YOUR ASSIGNMENT:
From the first line of the data below, repeat each line exactly until you reach the line with "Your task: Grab"; include that line too.

RECORDED DATA:
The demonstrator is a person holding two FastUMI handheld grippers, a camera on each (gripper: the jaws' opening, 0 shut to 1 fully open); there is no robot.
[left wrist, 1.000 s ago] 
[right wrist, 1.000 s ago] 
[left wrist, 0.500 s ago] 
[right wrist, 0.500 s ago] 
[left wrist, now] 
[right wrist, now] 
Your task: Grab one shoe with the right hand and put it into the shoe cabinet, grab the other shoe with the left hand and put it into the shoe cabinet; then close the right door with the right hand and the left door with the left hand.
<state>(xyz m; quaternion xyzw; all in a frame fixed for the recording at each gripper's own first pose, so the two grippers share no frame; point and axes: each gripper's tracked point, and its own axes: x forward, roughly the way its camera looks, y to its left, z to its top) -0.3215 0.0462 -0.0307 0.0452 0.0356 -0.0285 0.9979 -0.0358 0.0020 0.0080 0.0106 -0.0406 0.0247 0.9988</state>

ANSWER TO THE EXERCISE:
The demonstrator is a person holding two FastUMI handheld grippers, a camera on each (gripper: the jaws' opening, 0 shut to 1 fully open); there is no robot.
[left wrist, 1.000 s ago] 
[right wrist, 1.000 s ago] 
[left wrist, 0.500 s ago] 
[right wrist, 0.500 s ago] 
[left wrist, now] 
[right wrist, now] 
Your task: Grab one shoe with the right hand and put it into the shoe cabinet, grab the other shoe with the left hand and put it into the shoe cabinet; then close the right door with the right hand and the left door with the left hand.

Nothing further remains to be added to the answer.